The 2010 launch of Elemental: War of Magic was an absolute train wreck, but to Stardock CEO Brad Wardell's credit, he didn't try to dodge any bullets. He called the launch of the game a "complete fail" and said that the studio showed "blindness" and "poor judgment" by releasing it in the state it was in, and then compensated gamers a month later by offering the first two expansions at no charge to anyone who'd purchased the original game. It was, and is, a mess - aggregate score of 53 at Metacritic - but Stardock took the heat and did what it could to make things right.

Which is why it's a bit surprising that the studio has now filed a lawsuit for more than $1 million against Alexandra Miseta, who had been Stardock's marketing manager for more than three years prior to the launch of the game. On August 3, 2010, however, she quit the company without notice - but roughly three weeks before that, according to the suit, she destroyed all Elemental-related marketing materials, analytics, trade show information and other related data.

Stardock claimed it cost more than $5000 to assess the damage done by Miseta, but worse, her sabotage short-circuited marketing efforts and diverted valuable resources away from the game. "Plaintiff had to spend vital time leading up to the release of Elemental attempting to re-create the Elemental Materials, rather than programming, debugging and otherwise readying Elemental for release," the suit says. "As a result of the loss of the Elemental Materials, and the detraction from programming, debugging and other responsibilities, Elemental was unsuccessful in the marketplace, earning a fraction of its anticipated profits and causing Plaintiff damages of over $1,000,000."

Almost as an aside, the lawsuit also notes that Miseta ran "several side businesses" during her Stardock work hours and refused to return her company-supplied laptop when she quit.

The suit may not be without merit, although what would cause a previously loyal employee who Stardock acknowledges had "prepared similar materials for the launch of several other games.... all of which were commercial, professional and financial successes" to suddenly turn to the dark side, set everything on fire and join the forces of the laser skin care industry is completely beyond my reckoning.
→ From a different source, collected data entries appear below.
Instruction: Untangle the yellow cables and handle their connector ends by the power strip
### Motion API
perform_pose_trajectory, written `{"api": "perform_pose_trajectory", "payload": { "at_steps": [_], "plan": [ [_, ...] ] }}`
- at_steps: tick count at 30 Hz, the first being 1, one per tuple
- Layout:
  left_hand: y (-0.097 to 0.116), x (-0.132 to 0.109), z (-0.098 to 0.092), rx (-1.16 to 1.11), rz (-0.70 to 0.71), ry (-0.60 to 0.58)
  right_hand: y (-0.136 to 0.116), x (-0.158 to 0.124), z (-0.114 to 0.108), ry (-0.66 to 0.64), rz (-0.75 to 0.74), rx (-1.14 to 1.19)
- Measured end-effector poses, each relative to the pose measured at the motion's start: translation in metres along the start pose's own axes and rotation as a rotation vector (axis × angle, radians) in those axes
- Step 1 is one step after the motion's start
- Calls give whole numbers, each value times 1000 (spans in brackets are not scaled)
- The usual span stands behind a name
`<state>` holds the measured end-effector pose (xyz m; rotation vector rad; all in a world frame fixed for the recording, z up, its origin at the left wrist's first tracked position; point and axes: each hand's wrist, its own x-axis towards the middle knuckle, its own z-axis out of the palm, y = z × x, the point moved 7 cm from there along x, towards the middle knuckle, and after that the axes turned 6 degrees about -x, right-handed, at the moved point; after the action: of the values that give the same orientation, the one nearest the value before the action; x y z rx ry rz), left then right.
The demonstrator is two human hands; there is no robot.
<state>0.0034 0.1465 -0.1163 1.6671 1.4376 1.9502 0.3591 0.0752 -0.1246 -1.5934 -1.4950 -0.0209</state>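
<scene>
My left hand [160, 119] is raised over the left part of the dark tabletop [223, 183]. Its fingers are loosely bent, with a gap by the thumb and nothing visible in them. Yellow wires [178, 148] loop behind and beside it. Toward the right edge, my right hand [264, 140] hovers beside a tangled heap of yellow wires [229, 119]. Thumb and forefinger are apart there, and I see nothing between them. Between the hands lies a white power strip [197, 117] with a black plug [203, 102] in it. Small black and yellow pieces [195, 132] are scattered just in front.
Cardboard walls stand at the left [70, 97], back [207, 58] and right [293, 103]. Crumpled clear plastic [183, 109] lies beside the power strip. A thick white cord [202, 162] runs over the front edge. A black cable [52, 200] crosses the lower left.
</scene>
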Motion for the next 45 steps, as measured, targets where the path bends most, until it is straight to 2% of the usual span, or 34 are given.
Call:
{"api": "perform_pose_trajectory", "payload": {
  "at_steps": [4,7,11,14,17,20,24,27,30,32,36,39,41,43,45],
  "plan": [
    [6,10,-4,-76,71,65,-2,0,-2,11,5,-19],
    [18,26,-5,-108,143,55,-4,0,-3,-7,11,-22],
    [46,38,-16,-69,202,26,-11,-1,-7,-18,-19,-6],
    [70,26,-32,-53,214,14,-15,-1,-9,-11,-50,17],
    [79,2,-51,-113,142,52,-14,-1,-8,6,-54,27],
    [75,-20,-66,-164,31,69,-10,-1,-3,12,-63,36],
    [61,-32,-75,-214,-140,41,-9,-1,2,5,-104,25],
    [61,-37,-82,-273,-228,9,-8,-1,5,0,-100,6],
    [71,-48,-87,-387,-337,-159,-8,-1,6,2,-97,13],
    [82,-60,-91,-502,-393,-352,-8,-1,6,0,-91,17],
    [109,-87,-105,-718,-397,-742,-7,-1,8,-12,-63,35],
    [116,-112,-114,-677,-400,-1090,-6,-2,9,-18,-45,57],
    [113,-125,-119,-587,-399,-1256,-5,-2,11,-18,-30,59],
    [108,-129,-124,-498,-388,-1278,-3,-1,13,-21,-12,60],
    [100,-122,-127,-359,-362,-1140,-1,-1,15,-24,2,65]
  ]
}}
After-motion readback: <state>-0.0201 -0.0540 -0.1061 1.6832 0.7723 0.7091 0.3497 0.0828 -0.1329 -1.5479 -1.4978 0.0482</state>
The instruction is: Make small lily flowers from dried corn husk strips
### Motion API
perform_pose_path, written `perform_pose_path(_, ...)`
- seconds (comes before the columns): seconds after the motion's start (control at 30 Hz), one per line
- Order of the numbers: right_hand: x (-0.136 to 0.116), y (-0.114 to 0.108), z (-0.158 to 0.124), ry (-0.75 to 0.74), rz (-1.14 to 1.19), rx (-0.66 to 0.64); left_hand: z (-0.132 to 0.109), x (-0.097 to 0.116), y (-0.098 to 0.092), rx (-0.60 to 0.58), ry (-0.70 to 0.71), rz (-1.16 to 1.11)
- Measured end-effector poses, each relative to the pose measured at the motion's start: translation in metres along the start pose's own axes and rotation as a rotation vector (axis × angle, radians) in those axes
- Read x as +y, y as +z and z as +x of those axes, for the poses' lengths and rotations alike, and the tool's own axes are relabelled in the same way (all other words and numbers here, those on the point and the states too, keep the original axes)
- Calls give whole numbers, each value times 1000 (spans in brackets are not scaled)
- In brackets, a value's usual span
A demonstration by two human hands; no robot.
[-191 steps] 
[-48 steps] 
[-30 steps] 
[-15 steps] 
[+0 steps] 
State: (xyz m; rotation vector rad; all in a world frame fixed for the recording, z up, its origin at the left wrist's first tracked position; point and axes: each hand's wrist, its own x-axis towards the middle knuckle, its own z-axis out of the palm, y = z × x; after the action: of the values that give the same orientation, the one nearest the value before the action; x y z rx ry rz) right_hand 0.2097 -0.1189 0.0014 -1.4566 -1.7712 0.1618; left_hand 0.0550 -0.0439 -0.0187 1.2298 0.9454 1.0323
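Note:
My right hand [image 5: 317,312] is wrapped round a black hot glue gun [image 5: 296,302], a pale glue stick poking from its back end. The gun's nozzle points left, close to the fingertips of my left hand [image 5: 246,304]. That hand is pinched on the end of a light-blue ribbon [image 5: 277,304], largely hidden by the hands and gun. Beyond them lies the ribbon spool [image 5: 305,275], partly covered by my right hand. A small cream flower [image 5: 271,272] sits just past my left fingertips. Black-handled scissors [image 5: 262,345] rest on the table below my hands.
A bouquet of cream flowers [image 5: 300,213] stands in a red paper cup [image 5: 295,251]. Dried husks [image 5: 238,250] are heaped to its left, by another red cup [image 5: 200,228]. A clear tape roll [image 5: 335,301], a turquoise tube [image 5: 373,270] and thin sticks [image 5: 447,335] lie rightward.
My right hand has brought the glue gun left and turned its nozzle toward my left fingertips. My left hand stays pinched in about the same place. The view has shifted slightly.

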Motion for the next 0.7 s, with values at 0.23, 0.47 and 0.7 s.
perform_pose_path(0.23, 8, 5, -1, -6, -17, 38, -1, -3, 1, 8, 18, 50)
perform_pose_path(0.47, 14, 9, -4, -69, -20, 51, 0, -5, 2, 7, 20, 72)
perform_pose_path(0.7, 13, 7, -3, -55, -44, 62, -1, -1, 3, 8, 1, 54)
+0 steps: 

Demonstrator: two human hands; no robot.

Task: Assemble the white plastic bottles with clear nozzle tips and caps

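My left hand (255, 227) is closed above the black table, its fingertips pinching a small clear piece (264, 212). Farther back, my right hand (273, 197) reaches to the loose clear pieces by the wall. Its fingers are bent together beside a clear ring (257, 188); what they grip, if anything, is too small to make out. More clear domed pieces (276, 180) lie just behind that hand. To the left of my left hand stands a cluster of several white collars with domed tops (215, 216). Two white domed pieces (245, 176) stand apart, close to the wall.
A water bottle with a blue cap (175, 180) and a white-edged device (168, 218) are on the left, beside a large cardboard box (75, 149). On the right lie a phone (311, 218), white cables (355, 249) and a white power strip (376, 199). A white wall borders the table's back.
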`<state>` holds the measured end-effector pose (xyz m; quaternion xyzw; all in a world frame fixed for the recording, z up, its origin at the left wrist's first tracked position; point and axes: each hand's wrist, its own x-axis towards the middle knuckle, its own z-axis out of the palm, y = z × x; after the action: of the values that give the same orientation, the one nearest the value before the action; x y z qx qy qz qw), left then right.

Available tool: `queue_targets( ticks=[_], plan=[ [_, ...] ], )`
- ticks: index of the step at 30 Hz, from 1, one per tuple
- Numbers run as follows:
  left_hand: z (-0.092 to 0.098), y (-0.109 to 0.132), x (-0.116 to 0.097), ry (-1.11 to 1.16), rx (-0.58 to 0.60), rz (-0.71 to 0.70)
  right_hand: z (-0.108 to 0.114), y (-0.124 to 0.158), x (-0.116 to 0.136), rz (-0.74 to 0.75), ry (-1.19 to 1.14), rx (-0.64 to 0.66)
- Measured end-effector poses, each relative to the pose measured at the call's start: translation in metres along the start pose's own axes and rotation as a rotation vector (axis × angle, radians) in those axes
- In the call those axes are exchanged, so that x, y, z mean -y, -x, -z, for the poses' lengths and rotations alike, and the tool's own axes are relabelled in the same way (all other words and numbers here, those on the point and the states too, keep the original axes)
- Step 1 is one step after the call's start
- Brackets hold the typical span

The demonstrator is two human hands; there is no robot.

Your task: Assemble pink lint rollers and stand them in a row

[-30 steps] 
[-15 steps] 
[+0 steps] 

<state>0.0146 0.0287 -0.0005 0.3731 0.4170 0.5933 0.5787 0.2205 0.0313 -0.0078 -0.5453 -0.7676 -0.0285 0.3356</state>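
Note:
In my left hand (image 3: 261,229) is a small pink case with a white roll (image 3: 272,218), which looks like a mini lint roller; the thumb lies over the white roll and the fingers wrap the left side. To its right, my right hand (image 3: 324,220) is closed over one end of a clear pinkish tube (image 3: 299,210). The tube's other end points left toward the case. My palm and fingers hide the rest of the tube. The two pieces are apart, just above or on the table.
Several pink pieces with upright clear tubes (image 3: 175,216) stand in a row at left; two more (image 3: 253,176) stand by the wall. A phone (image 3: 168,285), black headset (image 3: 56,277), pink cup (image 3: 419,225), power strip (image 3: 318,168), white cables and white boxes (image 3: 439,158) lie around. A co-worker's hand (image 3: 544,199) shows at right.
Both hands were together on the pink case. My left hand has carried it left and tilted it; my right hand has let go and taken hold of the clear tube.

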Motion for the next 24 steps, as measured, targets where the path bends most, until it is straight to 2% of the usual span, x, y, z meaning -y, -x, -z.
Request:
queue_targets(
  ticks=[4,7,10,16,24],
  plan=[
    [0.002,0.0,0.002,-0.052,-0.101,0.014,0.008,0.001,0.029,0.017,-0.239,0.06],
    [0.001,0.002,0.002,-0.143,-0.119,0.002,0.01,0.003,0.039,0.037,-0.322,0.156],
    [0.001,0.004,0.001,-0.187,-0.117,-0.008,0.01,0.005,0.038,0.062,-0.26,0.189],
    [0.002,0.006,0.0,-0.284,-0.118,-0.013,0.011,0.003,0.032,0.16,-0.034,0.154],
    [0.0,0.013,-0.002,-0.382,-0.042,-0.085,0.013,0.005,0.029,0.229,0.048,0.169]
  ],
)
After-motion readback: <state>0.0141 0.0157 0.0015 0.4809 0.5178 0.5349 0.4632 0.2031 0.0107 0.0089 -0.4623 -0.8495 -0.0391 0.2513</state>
But regardless of that, the sudden effort to tie the actions of a rogue marketing manager to a multitude of bugs, poor documentation and other game-related issues is baffling.

"Elemental's launch is the result of catastrophic poor judgment on my part ... EVERY competent software developer knows that the programmer must never be the one deciding whether the program is done. Yet, my love of Elemental broke my self discipline and I began coding on the game itself in vast amounts and lost any sense of objectivity on where the game's state was," Wardell said in his 2010 mea culpa. "I normally only program the AI on our games so I can keep a level of distance from the game itself to determine whether it's 'Ready'. On Elemental, I was in love with the world and the game and lost my impartiality."

And yet now the finger is pointing in another direction. A bit odd, to say the least. Stardock is seeking damages in excess of $1 million, plus costs, attorney fees "such further relief deemed justified by the Court." Stardock's complaint against Miseta can be read in full at PDFCast.org.